An interesting fact is that sandbox solution uses 42% of CPU vs 55% of in-process solution. Another noteworthy fact is that sandbox solution contains 350k context switches, which is much more than the 200k context switches that we can infer from source code.

I need to know if there's a way to reduce the overhead of transfer control to another process. I already tried to use pipes instead of events, and it was much worse. I also tried to use no event at all, by making the sandbox call SuspendThread(GetCurrentThread()) and making the controller call ResumeThread(hSandboxThread) on every request, but the performance was similar to using events.

If you have a solution that uses assembly (like performing a manual context switch) or Windows Driver Kit, please let me know as well. I don't mind having to install a driver to make this faster.

I heard that Google Native Client does something similar, but I only found this documentation. If you have more information, please let me know.

The first thing to try is raising the priority of the waiting thread. This should reduce the number of extraneous context switches.

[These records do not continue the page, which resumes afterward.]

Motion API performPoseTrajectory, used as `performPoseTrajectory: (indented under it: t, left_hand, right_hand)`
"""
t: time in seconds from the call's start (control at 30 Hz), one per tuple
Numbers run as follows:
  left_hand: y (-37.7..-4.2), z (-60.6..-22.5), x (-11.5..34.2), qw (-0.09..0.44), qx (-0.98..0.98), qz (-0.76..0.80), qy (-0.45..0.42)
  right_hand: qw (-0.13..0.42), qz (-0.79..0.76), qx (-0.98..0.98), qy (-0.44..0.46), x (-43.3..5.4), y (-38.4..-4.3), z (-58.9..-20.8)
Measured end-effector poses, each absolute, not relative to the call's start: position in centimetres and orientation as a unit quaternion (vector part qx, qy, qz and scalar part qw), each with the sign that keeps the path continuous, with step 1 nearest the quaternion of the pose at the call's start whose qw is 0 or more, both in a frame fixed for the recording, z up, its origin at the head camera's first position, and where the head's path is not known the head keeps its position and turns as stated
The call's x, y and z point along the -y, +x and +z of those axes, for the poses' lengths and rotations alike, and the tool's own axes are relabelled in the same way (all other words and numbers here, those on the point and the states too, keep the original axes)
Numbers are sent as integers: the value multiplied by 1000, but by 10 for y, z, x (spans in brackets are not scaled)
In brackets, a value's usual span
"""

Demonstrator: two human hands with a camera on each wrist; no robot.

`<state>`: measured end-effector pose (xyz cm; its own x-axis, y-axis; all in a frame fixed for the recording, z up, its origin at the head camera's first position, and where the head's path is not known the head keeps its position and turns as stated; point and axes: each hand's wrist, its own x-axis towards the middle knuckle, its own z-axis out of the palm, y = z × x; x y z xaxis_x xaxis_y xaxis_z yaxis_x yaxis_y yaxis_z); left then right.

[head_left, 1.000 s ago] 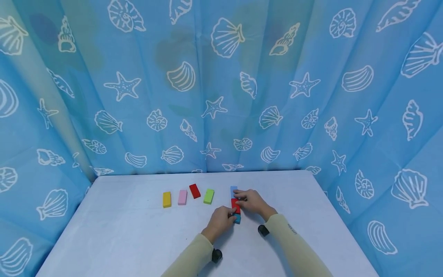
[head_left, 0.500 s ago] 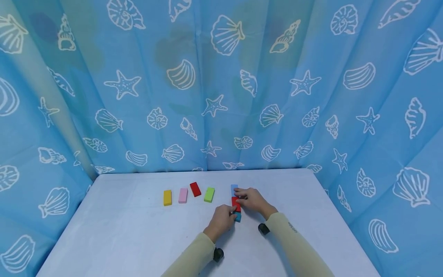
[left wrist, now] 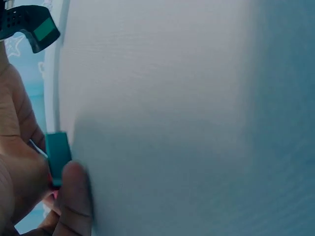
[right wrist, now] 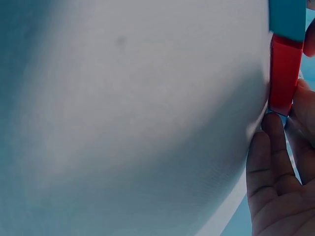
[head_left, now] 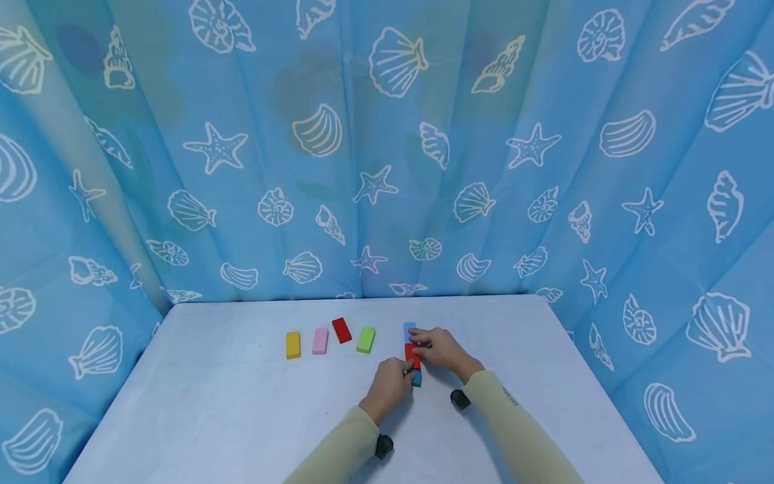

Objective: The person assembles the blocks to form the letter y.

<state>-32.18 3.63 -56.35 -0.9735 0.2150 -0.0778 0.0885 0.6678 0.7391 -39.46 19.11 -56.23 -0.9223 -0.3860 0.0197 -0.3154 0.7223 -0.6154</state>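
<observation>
A light blue block (head_left: 409,332), a red block (head_left: 412,357) and a teal block (head_left: 417,379) lie end to end in a row on the white table. My left hand (head_left: 387,386) is at the near end, its thumb against the teal block's side and a fingertip on the red one. My right hand (head_left: 444,350) bends its fingers over the light blue block, with the thumb at the red block's far end. In the right wrist view the red block (right wrist: 285,73) meets the teal block (right wrist: 288,18); the light blue one is mostly hidden behind fingers.
Left of the row lie a yellow block (head_left: 293,345), a pink block (head_left: 320,341), a second red block (head_left: 341,330) and a green block (head_left: 365,339), apart from one another. A blue shell-patterned curtain (head_left: 375,222) hangs behind the table (head_left: 242,417).
My left hand has shifted very slightly right and away from me at the teal block. The right hand keeps its place, and the loose blocks stay put.
</observation>
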Motion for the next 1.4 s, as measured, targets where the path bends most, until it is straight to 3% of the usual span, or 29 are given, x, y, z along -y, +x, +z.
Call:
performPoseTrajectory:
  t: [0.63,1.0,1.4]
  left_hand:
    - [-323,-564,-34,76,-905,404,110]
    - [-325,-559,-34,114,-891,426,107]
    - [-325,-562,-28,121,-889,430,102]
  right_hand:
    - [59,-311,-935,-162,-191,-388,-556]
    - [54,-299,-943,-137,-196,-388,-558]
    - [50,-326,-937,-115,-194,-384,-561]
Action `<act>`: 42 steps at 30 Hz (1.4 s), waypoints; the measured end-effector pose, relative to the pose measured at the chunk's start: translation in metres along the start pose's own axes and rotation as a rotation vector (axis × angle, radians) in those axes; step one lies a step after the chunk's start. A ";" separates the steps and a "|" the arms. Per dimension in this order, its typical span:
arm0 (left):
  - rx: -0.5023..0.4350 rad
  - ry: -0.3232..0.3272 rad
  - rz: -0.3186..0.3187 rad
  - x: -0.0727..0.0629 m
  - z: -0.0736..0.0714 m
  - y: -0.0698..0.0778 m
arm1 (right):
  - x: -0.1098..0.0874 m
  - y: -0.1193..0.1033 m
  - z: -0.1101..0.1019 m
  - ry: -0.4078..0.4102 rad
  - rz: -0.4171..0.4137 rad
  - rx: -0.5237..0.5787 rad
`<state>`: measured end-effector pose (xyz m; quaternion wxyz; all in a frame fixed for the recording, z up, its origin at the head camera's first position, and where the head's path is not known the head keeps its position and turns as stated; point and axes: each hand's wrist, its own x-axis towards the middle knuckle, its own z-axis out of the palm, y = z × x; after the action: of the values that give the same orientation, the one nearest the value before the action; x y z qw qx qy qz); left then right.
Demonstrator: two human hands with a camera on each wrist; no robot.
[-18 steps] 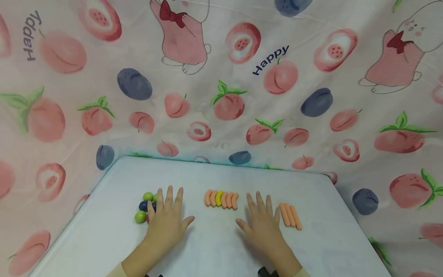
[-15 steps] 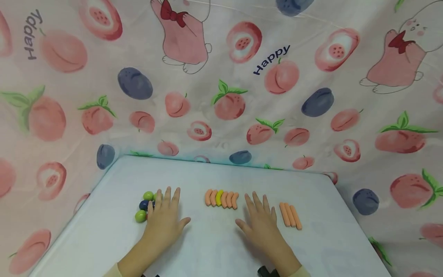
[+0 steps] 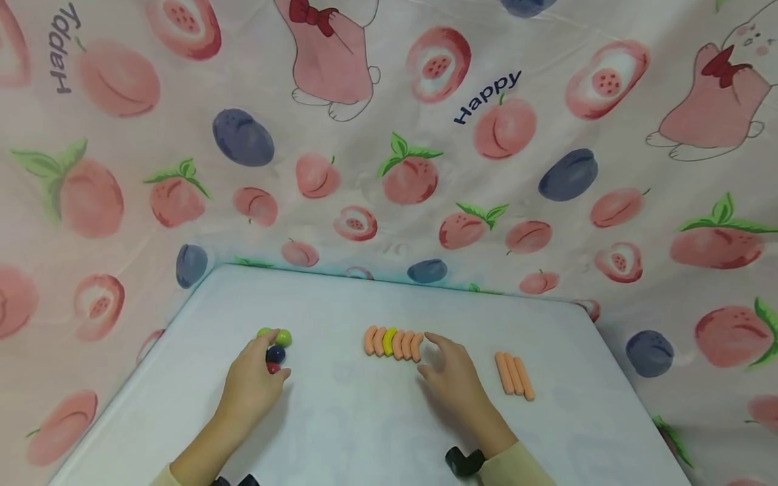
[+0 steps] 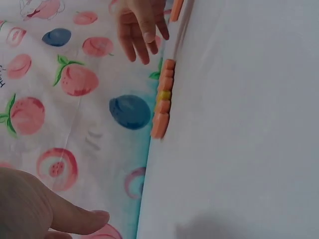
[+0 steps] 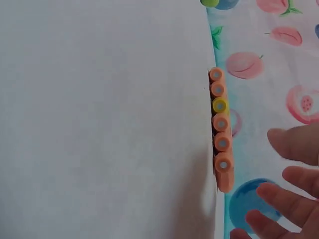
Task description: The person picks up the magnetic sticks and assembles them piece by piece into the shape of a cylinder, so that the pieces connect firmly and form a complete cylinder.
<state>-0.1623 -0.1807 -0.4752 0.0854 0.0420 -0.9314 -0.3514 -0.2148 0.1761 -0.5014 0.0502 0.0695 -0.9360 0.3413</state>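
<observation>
My left hand (image 3: 250,378) is over a cluster of small round balls at the left of the table, thumb held apart. A green ball (image 3: 283,338), a dark blue ball (image 3: 276,354) and a red ball (image 3: 273,368) show beside it; the hand hides the rest. Just right of the row's end, my right hand (image 3: 452,374) has its thumb and index finger parted, with nothing between them. That row holds several curved orange sausage-like pieces (image 3: 398,344) and one yellow banana-shaped piece (image 3: 390,342). Pale round ends of the row face the right wrist view.
Three straight orange sticks (image 3: 514,375) lie side by side at the right of the white table (image 3: 365,432). Behind and around it hangs a fruit-printed cloth (image 3: 352,148). Dark wrist devices (image 3: 464,462) show at the lower edge.
Both hands have gone from flat, spread fingers to bent ones. The left has moved left over the balls; the right has come close to the curved row. The head view has shifted slightly.
</observation>
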 end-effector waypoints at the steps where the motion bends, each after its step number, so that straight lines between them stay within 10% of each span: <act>1: -0.002 0.002 -0.003 0.000 -0.001 -0.001 | 0.003 0.000 0.001 0.008 0.016 0.017; 23: 0.056 -0.102 0.021 -0.009 0.013 -0.007 | 0.045 0.010 0.024 -0.023 0.188 0.082; 42: -0.072 -0.204 0.025 -0.001 0.033 0.010 | 0.028 0.019 0.005 0.013 0.211 0.088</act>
<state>-0.1678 -0.1513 -0.4930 -0.0040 -0.0088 -0.9224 -0.3860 -0.2456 0.1845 -0.5137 0.0169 -0.0295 -0.9218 0.3861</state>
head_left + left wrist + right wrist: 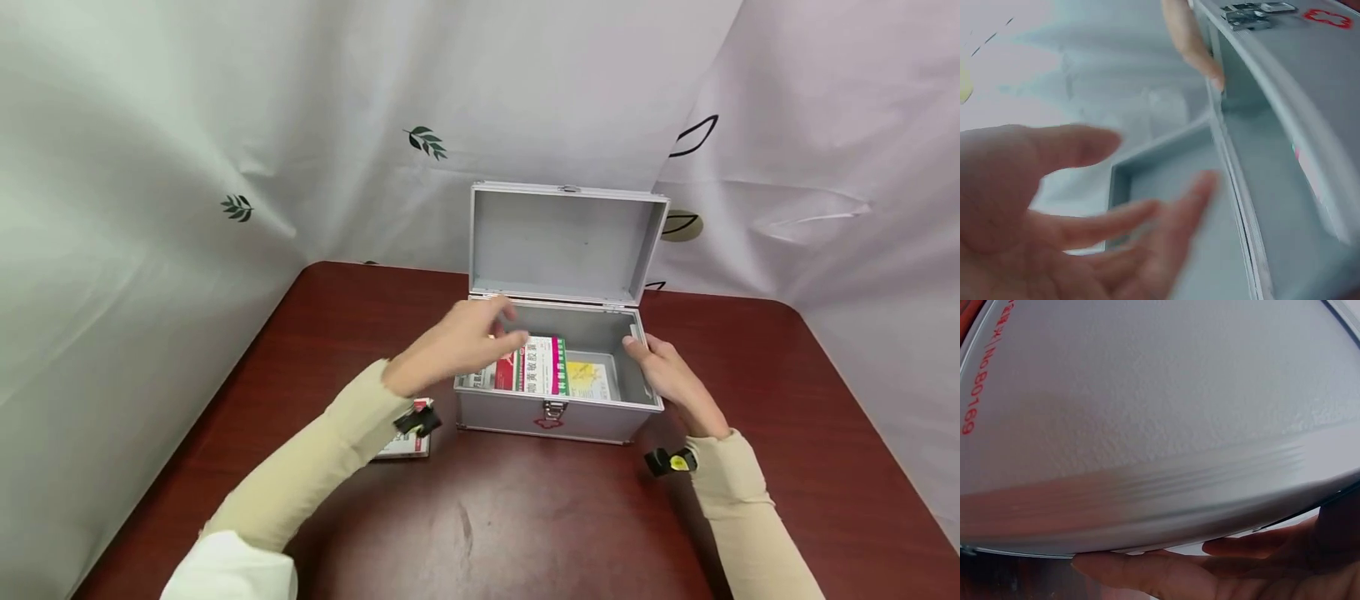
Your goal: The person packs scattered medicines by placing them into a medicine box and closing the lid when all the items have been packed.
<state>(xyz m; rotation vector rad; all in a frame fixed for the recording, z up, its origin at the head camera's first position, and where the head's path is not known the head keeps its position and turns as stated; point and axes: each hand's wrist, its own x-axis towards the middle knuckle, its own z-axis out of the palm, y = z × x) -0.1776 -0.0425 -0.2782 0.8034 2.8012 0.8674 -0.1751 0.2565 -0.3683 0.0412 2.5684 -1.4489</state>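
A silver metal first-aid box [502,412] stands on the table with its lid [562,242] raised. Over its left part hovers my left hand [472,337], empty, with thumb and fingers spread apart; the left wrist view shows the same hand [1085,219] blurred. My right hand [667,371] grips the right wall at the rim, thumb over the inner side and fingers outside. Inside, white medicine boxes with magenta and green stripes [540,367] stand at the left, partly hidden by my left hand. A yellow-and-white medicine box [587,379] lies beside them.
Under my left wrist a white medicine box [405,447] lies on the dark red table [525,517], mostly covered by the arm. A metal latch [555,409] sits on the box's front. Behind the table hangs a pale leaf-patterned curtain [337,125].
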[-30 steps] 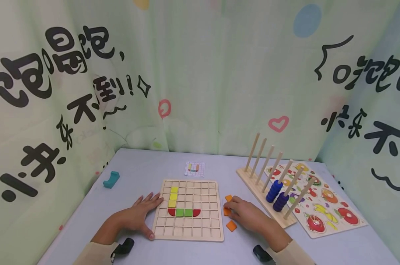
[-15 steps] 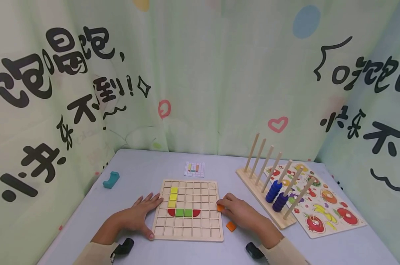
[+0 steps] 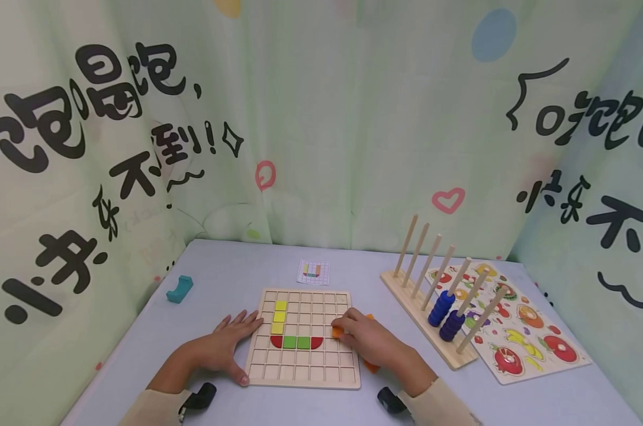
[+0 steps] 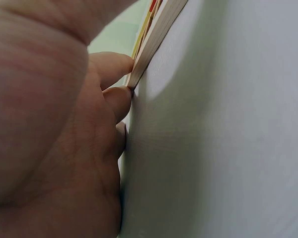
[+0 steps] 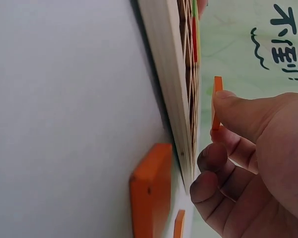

Alternatively, since you're on a 2-core system, using spinlocks instead of events would make your code much much faster, at the cost of system performance and power consumption:

void inSandbox(volatile int *lock, volatile int *shared) 
{
  int i, before = *shared;
  for (i = 0; i < 100000; ++i) {
    *lock = 1;
    while (*lock != 0) { }
  }
  assert(*shared == before + 100000);
}

void newRequest(volatile int *shared) {
  // In this test, the request only increments an int.
  (*shared)++;
}

void sandboxLoop(volatile int *lock, volatile int * shared)
{
  for(;;) {
    while (*lock != 1) { }
    newRequest(shared);
    *lock = 0;
  }
}

In this scenario, you should probably set thread affinity masks and/or lower the priority of the spinning thread so that it doesn't compete with the busy thread for CPU time.

Ideally, you'd use a hybrid approach. When one side is going to be busy for a while, let the other side wait on an event so that other processes can get some CPU time. You could trigger the event a little ahead of time (using the spinlock to retain synchronization) so that the other thread will be ready when you are.